Uma das características do cérebro com TDAH é que a motivação aparece com muito mais facilidade quando existe urgência, novidade ou desafio. É por isso que a tarefa que você ignorou a semana inteira de repente fica possível quando está no prazo final — você fabricou urgência para si mesmo.
Você pode usar esse mesmo mecanismo a seu favor na organização da casa:
Se você precisa de Clorox no banheiro, o Clorox precisa morar no banheiro. Não no armário do corredor, não embaixo da pia da cozinha — no banheiro, onde você vai usá-lo.
Cada passo extra entre você e a tarefa é uma oportunidade para o TDAH ganhar. Minimize esses passos guardando os produtos de limpeza exatamente onde você os usa.
E tem um bônus: se você investir em produtos de limpeza com design bonito — um espanador elegante, uma escovinha estilosa, um pano de boa qualidade —, você vai querer deixá-los à vista. E o que está à vista você lembra de usar. Bônus duplo: fica bonito na decoração e te lembra de limpar.
Mudança de mentalidade: foque no que você está construindo, não no que está evitando
Uma virada de perspectiva que faz diferença real: em vez de pensar “preciso limpar meu quarto” (foco no que você está evitando), tente pensar “quero ter um espaço que me deixe tranquilo e que reflita quem eu sou” (foco no que você está construindo).

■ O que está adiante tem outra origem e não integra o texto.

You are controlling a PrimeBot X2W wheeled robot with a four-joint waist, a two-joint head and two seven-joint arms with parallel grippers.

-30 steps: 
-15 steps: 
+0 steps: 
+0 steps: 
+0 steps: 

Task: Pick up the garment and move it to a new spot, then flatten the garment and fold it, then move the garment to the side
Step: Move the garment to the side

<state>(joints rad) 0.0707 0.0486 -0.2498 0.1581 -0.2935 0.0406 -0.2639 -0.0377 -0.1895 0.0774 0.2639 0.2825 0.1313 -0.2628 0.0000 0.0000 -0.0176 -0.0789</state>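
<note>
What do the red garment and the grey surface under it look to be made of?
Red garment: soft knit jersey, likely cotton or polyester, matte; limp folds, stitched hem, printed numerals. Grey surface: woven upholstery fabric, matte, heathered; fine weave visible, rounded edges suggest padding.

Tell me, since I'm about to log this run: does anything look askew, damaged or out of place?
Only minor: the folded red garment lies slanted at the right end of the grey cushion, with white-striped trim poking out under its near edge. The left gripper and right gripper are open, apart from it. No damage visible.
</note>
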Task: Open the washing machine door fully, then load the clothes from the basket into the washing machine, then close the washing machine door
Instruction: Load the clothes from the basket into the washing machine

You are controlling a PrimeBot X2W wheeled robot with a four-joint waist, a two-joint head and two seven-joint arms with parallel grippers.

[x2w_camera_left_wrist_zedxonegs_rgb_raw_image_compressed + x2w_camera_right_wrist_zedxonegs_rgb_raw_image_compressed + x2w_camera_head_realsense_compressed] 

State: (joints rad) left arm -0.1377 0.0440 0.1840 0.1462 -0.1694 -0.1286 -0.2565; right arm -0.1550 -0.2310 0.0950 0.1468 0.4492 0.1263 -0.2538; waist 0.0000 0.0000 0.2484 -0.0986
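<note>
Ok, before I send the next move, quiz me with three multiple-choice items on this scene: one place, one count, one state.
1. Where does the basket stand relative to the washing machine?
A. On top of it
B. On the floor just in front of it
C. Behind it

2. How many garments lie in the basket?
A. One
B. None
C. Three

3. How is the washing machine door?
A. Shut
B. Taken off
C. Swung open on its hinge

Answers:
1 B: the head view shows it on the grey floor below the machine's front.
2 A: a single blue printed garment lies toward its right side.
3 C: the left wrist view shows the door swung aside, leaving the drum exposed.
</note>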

Parece pequeno, mas muda o estado emocional de onde a ação parte. Sair da obrigação e entrar no desejo torna a tarefa muito menos pesada.
O maior recado de tudo isso é simples: não existe fracasso aqui. Existe tentativa, descoberta de padrões e adaptação.
Você não precisa ter a casa impecável. Não precisa seguir o sistema de organização de mais ninguém. Você precisa encontrar o que funciona para o seu cérebro — e trabalhar com ele, não contra ele.
Comece por uma gaveta. Só uma. E quando terminar, perceba como você se sente. Esse senso de conquista, por menor que seja, é real — e é exatamente o tipo de motivação que o seu cérebro mais responde.